● **What you are asked to do**:
Print the records below exactly; all of them are needed.

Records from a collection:
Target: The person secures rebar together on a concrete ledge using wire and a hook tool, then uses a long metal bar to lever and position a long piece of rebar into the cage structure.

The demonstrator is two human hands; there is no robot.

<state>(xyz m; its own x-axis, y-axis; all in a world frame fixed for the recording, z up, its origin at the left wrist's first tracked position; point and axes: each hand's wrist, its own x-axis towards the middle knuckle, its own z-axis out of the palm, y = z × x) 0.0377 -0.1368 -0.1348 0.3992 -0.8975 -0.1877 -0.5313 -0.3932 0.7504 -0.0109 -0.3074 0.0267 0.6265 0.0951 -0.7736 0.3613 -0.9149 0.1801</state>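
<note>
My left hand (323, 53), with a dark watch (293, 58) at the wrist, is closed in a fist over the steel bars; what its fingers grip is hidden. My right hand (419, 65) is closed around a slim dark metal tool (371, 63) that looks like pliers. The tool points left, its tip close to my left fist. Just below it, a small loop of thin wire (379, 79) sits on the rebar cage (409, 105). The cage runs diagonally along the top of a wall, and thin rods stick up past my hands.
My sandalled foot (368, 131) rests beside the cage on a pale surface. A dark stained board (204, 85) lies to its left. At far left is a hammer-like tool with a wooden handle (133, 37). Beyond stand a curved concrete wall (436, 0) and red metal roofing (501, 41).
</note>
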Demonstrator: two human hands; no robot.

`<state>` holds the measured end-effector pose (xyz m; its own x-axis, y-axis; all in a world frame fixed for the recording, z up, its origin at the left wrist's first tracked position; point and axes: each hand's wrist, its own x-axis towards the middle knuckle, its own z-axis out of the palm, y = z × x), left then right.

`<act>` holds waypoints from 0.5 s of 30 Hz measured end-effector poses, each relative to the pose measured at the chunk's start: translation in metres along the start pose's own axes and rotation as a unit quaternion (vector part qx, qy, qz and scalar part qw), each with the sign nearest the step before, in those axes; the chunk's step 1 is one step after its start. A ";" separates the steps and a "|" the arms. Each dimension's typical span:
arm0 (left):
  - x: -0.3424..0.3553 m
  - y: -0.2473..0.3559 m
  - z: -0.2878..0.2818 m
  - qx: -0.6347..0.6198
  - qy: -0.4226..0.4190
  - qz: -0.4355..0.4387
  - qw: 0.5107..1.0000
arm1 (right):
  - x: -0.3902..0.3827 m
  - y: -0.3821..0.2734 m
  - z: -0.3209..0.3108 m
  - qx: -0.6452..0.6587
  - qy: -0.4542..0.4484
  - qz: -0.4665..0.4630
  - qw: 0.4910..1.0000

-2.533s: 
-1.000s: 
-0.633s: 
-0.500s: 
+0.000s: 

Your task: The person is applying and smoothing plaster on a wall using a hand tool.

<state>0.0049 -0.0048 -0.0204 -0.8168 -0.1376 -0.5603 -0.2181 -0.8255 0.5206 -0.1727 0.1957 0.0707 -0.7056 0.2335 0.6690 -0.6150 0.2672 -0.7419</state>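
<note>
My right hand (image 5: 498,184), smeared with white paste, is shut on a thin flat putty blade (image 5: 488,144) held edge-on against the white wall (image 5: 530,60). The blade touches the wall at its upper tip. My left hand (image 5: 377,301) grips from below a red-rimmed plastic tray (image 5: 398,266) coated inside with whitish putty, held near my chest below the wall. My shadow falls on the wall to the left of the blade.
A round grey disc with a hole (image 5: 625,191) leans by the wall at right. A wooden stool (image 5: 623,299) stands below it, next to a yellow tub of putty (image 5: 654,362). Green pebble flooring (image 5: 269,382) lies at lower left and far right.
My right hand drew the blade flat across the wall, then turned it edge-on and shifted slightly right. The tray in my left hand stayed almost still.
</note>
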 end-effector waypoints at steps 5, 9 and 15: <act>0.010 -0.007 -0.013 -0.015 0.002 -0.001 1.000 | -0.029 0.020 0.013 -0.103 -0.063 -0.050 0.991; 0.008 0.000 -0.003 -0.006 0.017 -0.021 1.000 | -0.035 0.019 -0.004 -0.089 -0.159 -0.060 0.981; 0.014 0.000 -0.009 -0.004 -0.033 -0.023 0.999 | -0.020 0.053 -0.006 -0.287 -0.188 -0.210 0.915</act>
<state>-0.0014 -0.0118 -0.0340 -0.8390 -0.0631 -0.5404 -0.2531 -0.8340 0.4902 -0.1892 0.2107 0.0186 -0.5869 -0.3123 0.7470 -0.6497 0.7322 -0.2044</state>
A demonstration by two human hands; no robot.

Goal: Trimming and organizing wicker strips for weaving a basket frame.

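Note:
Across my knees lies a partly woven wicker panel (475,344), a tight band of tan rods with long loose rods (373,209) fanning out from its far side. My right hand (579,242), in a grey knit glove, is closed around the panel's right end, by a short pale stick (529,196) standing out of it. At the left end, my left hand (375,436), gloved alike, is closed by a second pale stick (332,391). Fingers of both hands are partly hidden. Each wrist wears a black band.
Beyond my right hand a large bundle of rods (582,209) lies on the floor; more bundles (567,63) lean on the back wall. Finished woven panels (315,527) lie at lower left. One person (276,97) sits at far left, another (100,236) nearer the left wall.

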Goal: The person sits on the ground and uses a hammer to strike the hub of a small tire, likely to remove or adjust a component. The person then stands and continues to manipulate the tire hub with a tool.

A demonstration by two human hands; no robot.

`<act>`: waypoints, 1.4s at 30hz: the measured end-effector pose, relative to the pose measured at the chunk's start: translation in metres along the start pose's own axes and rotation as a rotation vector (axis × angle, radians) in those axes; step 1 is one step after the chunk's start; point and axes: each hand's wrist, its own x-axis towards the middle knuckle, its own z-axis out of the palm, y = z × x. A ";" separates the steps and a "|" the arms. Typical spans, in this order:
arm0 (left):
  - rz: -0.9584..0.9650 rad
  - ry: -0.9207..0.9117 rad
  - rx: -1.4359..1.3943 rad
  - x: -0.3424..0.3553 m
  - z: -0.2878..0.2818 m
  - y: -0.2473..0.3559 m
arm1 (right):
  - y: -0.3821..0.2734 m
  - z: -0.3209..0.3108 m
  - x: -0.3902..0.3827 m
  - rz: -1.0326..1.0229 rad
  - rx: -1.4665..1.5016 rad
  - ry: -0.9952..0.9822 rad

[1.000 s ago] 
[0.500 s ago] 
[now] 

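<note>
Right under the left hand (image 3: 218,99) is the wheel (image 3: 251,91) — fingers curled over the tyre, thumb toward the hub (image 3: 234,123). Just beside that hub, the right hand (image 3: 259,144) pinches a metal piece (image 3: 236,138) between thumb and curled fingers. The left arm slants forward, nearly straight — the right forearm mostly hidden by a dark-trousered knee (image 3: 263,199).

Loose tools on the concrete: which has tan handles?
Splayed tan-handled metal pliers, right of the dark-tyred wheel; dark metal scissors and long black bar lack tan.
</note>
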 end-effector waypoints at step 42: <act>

● **Answer to this exercise**:
Target: The person secures rebar together on a concrete ledge using wire and a hook tool, then uses a long metal bar to lever and position a long piece of rebar into the cage structure.

The demonstrator is two human hands; there is no robot.

<state>(xyz m; its own x-axis, y-axis; all in a world frame fixed for the recording, z up, its origin at the left wrist's first tracked position; point and axes: each hand's wrist, its own x-axis towards the middle knuckle, its own z-axis out of the palm, y = z × x) 0.0377 -0.1368 -0.1348 0.3992 -0.8975 -0.1877 -0.5313 -0.3932 0.7504 -0.0109 -0.3074 0.0267 0.6265 0.0951 -0.7736 0.3613 -0.9149 0.1801</state>
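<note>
My left hand (323, 53), with a dark watch (293, 58) at the wrist, is closed in a fist over the steel bars; what its fingers grip is hidden. My right hand (419, 65) is closed around a slim dark metal tool (371, 63) that looks like pliers. The tool points left, its tip close to my left fist. Just below it, a small loop of thin wire (379, 79) sits on the rebar cage (409, 105). The cage runs diagonally along the top of a wall, and thin rods stick up past my hands.
My sandalled foot (368, 131) rests beside the cage on a pale surface. A dark stained board (204, 85) lies to its left. At far left is a hammer-like tool with a wooden handle (133, 37). Beyond stand a curved concrete wall (436, 0) and red metal roofing (501, 41).
</note>
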Demonstrator: two human hands; no robot.

`<state>` holds the measured end-effector pose (xyz m; its own x-axis, y-axis; all in a world frame fixed for the recording, z up, its origin at the left wrist's first tracked position; point and axes: each hand's wrist, its own x-axis towards the middle knuckle, its own z-axis out of the palm, y = z × x), left then right.

`<act>` holds waypoints from 0.5 s of 30 Hz measured end-effector poses, each relative to the pose measured at the chunk's start: translation in metres along the start pose's own axes and rotation as a unit quaternion (vector part qx, qy, qz and scalar part qw), each with the sign nearest the step before, in those axes; the chunk's step 1 is one step after its start. A ";" separates the steps and a "|" the arms. Each dimension's typical span:
arm0 (left):
  - x: -0.3424..0.3553 m
  - y: -0.2473..0.3559 m
  - z: -0.2878..0.2818 m
  - qx: -0.6347..0.6198
  - qy: -0.4226..0.4190
  - qz: -0.4355..0.4387
  - qw: 0.5107..1.0000
arm1 (right):
  - x: -0.3902..0.3827 m
  - y: -0.3821..0.2734 m
  - z: -0.3209..0.3108 m
  - qx: -0.6452..0.6587
  - qy: -0.4542..0.4484
  - qz: -0.4665..0.4630
  - qw: 0.4910..1.0000

-2.533s: 
-1.000s: 
-0.633s: 
-0.500s: 
+0.000s: 

Your task: The person is applying and smoothing plaster on a wall using a hand tool.

<state>0.0049 -0.0048 -0.0204 -0.8168 -0.1376 -0.5603 -0.2181 -0.8255 0.5206 -0.1727 0.1957 0.0707 -0.7056 0.2335 0.6690 -0.6150 0.2672 -0.7419</state>
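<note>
My right hand (image 5: 498,184), smeared with white paste, is shut on a thin flat putty blade (image 5: 488,144) held edge-on against the white wall (image 5: 530,60). The blade touches the wall at its upper tip. My left hand (image 5: 377,301) grips from below a red-rimmed plastic tray (image 5: 398,266) coated inside with whitish putty, held near my chest below the wall. My shadow falls on the wall to the left of the blade.
A round grey disc with a hole (image 5: 625,191) leans by the wall at right. A wooden stool (image 5: 623,299) stands below it, next to a yellow tub of putty (image 5: 654,362). Green pebble flooring (image 5: 269,382) lies at lower left and far right.
My right hand drew the blade flat across the wall, then turned it edge-on and shifted slightly right. The tray in my left hand stayed almost still.
</note>
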 end-effector waypoints at steps 5, 9 and 15: <act>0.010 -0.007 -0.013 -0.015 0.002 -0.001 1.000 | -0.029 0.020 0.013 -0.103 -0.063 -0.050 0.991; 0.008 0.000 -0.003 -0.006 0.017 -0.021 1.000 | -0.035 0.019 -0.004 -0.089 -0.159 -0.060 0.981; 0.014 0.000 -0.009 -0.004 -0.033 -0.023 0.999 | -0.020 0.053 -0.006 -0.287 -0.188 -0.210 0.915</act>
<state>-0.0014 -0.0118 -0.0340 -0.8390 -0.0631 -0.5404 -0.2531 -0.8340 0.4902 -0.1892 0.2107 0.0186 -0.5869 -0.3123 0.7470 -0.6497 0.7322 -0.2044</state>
A demonstration by two human hands; no robot.

Goal: Trimming and organizing wicker strips for weaving a basket frame.

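Note:
Across my knees lies a partly woven wicker panel (475,344), a tight band of tan rods with long loose rods (373,209) fanning out from its far side. My right hand (579,242), in a grey knit glove, is closed around the panel's right end, by a short pale stick (529,196) standing out of it. At the left end, my left hand (375,436), gloved alike, is closed by a second pale stick (332,391). Fingers of both hands are partly hidden. Each wrist wears a black band.
Beyond my right hand a large bundle of rods (582,209) lies on the floor; more bundles (567,63) lean on the back wall. Finished woven panels (315,527) lie at lower left. One person (276,97) sits at far left, another (100,236) nearer the left wall.
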
Goal: The person sits on the ground and uses a hammer to strike the hub of a small tire, likely to remove or adjust a component. The person then stands and continues to manipulate the tire hub with a tool.

A demonstration by two human hands; no robot.

`<act>`: waypoints, 1.4s at 30hz: the measured end-effector pose, relative to the pose measured at the chunk's start: translation in metres along the start pose's own axes and rotation as a rotation vector (axis × angle, radians) in those axes; step 1 is one step after the chunk's start; point and axes: each hand's wrist, its own x-axis towards the middle knuckle, its own z-axis out of the palm, y = z × x. A ";" separates the steps and a "|" the arms. Typical spans, in this order:
arm0 (left):
  - rz: -0.9584..0.9650 rad
  - ry: -0.9207..0.9117 rad
  - rx: -1.4359..1.3943 rad
  - x: -0.3424..0.3553 m
  - z: -0.2878..0.2818 m
  - y: -0.2473..0.3559 m
arm1 (right):
  - y: -0.3821..0.2734 m
  - z: -0.3209..0.3108 m
  - x: -0.3902..0.3827 m
  - rz: -1.0326..1.0229 rad
  - rx: -1.4665..1.5016 rad
  - ry: -0.9952..0.9822 rad

[1.000 s ago] 
[0.500 s ago] 
[now] 

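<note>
Right under the left hand (image 3: 218,99) is the wheel (image 3: 251,91) — fingers curled over the tyre, thumb toward the hub (image 3: 234,123). Just beside that hub, the right hand (image 3: 259,144) pinches a metal piece (image 3: 236,138) between thumb and curled fingers. The left arm slants forward, nearly straight — the right forearm mostly hidden by a dark-trousered knee (image 3: 263,199).

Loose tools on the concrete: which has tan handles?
Splayed tan-handled metal pliers, right of the dark-tyred wheel; dark metal scissors and long black bar lack tan.
</note>
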 end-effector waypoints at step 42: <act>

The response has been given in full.